(1805-1859) Interroge la légitimité de la démocratie à l'aune de la redécouverte de l'Amérique et de l'établissement de ce nouveau monde à l'aune de ce qui se fait en Europe au même moment.
obligation/contrainte
« Chez les nations où règne le dogme de la souveraineté du peuple, chaque individu forme une portion égale du souverain et participe également au gouvernement de l'État. Chaque individu est donc censé être aussi éclairé, aussi vertueux, aussi fort qu'aucun autre de ses semblables. Pourquoi obéit-il donc à la société, et quelles sont les limites naturelles de cette obéissance ? Il obéit à la société, non point parce qu'il est inférieur à ceux qui la dirigent, ou moins capable qu'un autre homme de se gouverner lui-même ; il obéit à la société parce que l'union avec ses semblables lui paraît utile et qu'il sait que cette union ne peut exister sans un pouvoir régulateur. Dans tout ce qui concerne les devoirs des citoyens entre eux, il est donc devenu sujet. Dans tout ce qui ne regarde que lui-même, il est resté maître : il est libre et ne doit compte de ses actions qu'à Dieu. De là cette maxime que l'individu est le meilleur comme le seul juge de son intérêt particulier et que la société n'a le droit de diriger ses actions que quand elle se sent lésée par son fait ou lorsqu'elle a besoin de réclamer son concours. »

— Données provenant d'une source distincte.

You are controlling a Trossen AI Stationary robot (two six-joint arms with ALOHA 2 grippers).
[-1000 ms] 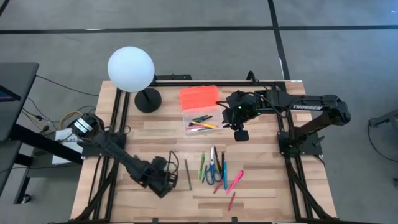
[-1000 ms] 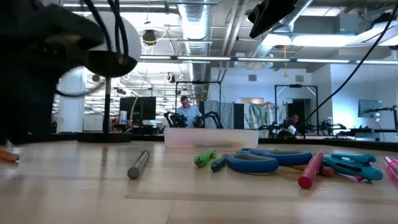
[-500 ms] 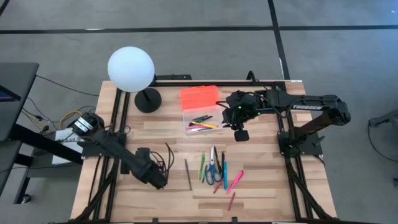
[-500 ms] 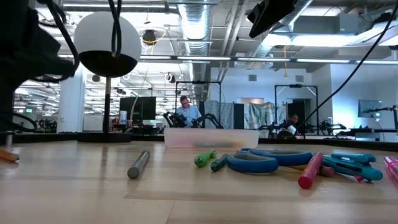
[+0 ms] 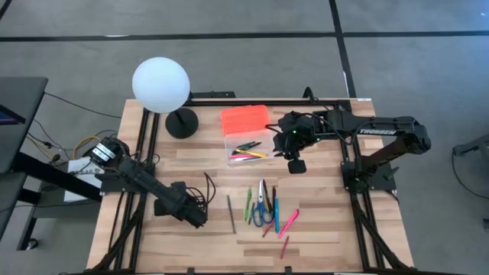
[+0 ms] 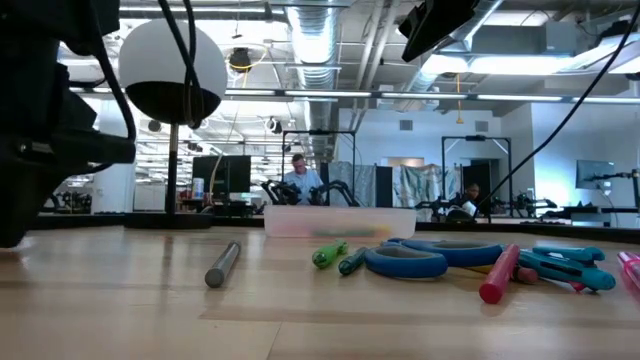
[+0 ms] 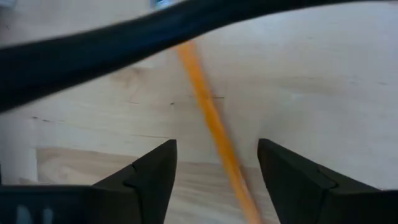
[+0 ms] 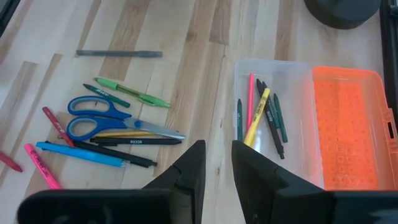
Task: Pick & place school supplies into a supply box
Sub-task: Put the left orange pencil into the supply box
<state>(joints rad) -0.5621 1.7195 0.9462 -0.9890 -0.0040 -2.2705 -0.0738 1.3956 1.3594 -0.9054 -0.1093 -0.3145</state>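
Observation:
An orange pencil (image 7: 208,112) lies flat on the wooden table, and my left gripper (image 5: 195,218) points down over it. The fingers stand open on either side of the pencil, clear of it. The supply box (image 5: 248,149) is clear plastic with its orange lid (image 5: 244,120) swung open at the far side; several pens lie in the box (image 8: 273,118). My right gripper (image 5: 296,164) hangs above the table just right of the box, its fingers (image 8: 249,168) a narrow gap apart with nothing between them. More supplies lie flat at mid-table: blue-handled scissors (image 5: 262,208), green pens (image 5: 248,205), a grey pencil (image 5: 231,212).
A white globe lamp (image 5: 160,84) on a black base (image 5: 182,122) stands at the far left. A blue pen (image 5: 276,210), a pink pen (image 5: 289,223) and a red one (image 5: 283,247) lie near the front. A black cable (image 7: 124,43) crosses my left wrist view.
My left gripper has moved a little toward the table's left and far edges and sunk slightly. It has rolled about and tipped to point more steeply down. In the low view its dark body now hides the orange pencil tip that showed at the left.

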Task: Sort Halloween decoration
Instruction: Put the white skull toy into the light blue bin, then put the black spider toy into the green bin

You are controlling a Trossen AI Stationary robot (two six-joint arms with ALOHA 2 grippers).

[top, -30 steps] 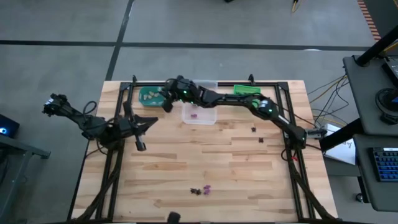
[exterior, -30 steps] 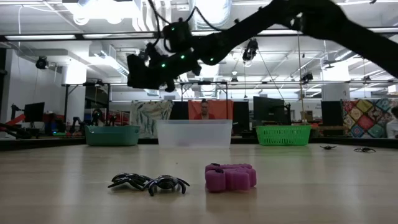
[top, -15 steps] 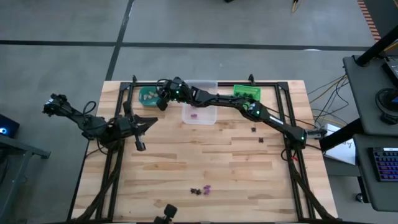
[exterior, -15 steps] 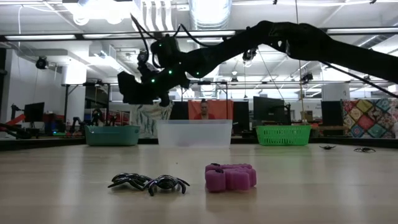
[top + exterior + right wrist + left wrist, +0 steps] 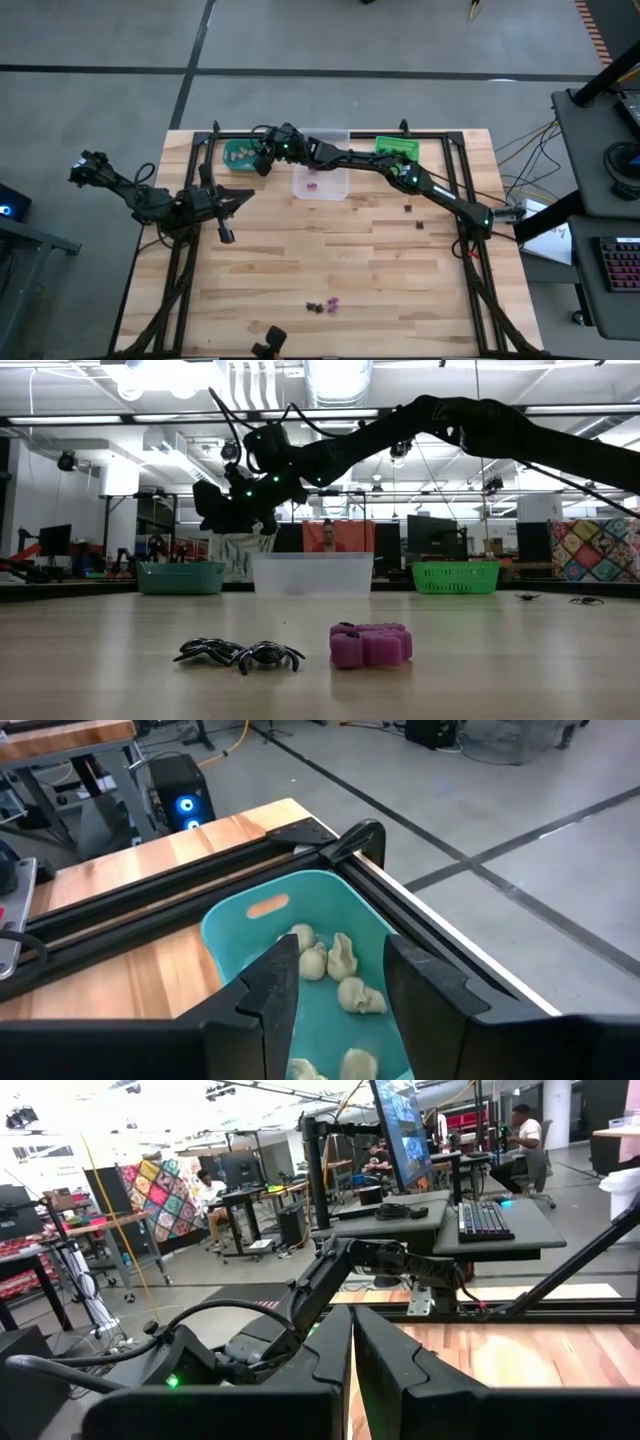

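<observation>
Newly dropped beige trinkets (image 5: 335, 970) in teal bin (image 5: 240, 920)

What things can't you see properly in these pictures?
- Green bin: its contents are hidden, by the right arm in the high view and by its walls in the low view.
- Dark trinkets by the right arm: too small in the high view to tell their shape.
- Teal bin: the right pincer covers its near part in the right wrist view.
</observation>
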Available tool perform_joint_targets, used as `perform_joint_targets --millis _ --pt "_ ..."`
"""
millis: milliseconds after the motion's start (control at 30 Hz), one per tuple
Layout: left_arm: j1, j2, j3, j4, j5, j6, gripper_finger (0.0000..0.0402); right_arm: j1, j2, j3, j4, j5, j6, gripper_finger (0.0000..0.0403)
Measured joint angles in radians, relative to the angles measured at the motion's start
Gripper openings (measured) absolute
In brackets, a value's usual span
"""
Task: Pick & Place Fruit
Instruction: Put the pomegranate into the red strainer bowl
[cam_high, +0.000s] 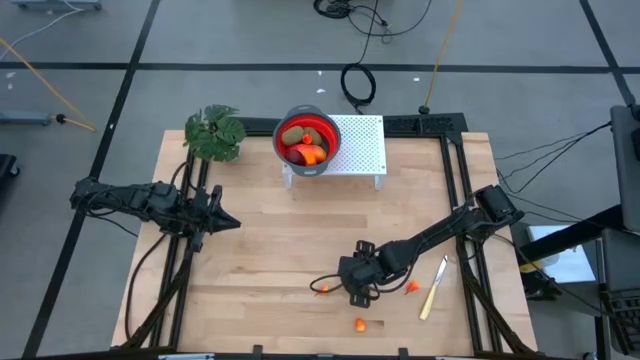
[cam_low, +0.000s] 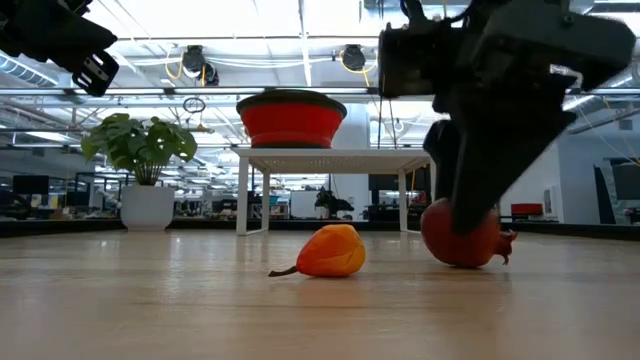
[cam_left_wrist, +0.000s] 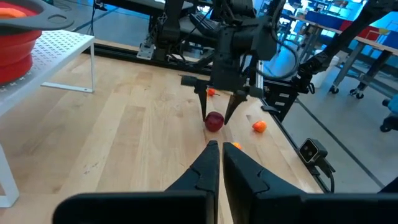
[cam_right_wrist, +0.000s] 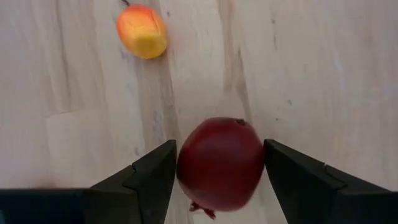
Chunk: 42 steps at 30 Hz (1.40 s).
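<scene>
A dark red round fruit rests on the wooden table, near its front right. My right gripper is open and slants down over this fruit, one finger on each side of it. A small orange-yellow fruit lies just beyond, toward the table's left. Two more orange bits lie nearby. A red bowl holding several fruits stands on a white rack at the back. My left gripper waits shut above the table's left side. My right gripper's fingers stand hard against the fruit's two sides, coming from above at a slant. I cannot tell whether they touch it. The fruit sits on the table.
A pale-handled knife lies right of the right gripper. A leafy green plant stands at the back left. Bare wood stretches across the table's middle between the rack and the gripper.
</scene>
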Motion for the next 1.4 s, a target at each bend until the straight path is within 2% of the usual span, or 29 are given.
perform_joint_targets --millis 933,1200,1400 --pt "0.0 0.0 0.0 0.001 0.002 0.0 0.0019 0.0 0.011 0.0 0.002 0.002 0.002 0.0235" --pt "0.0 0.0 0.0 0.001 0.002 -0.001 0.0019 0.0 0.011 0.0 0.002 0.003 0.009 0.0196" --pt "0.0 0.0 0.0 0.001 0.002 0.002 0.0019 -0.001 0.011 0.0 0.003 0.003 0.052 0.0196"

Tocqueville, De la Démocratie en Amérique
[A] - Questions d'analyse
1) Quel est le dogme de la souveraineté du peuple et comment cela affecte la participation de chaque individu au gouvernement de l'État ?
2) Pourquoi chaque individu obéit-il à la société malgré sa capacité à se gouverner lui-même ?
3) Quelles sont les limites naturelles de l'obéissance de chaque individu envers la société ?
Voici une possible analyse du texte de tocqueville :
- dans la première phrase, l'auteur expose le principe du dogme de la souveraineté du peuple, qui est le fondement des régimes démocratiques.
Il affirme que chaque individu est considéré comme une partie égale et autonome du pouvoir politique, et qu'il participe au gouvernement de l'état par le vote ou la représentation.
Il s'agit donc d'une conception de la citoyenneté qui repose sur l'idée d'égalité et de liberté.
- dans la deuxième phrase, il se demande pourquoi et comment cet individu accepte de se soumettre à la société, c'est-à-dire à un ensemble de règles et de normes qui limitent son action.
Il répond que cette soumission n'est pas fondée sur une infériorité ou une incapacité de l'individu à se gouverner lui-même, mais sur un calcul d'utilité et une conscience de la nécessité d'un pouvoir régulateur pour assurer la cohésion sociale.
Il s'agit donc d'une conception du contrat social qui repose sur l'idée d'intérêt et de rationalité.
- dans la troisième phrase, il distingue deux domaines dans lesquels l'individu est soumis ou non à la société : celui des devoirs des citoyens entre eux, où il doit respecter les lois et les autorités, et celui de ses intérêts personnels, où il conserve sa liberté et sa responsabilité.
Il s'agit donc d'une conception de la morale qui repose sur l'idée de droit naturel et de conscience individuelle.
- dans la dernière phrase, il en déduit une maxime qui résume sa pensée : l'individu est le meilleur juge de son intérêt particulier, et la société n'a le droit d'intervenir dans ses actions que si elles portent atteinte à autrui ou si elles sont nécessaires au bien commun.
Il s'agit donc d'une conception du rapport entre l'individu et la société qui repose sur l'idée de liberté négative et de minimalisme étatique.
On peut donc dire que ce texte présente une vision libérale de la démocratie, qui valorise l'autonomie et la rationalité de l'individu face à la société.
L'auteur cherche à montrer les avantages mais aussi les limites de ce modèle politique, qui peut conduire à un individualisme excessif ou à un désintérêt pour la chose publique.
Il invite ainsi le lecteur à réfléchir aux conditions et aux enjeux de la participation citoyenne dans une société démocratique.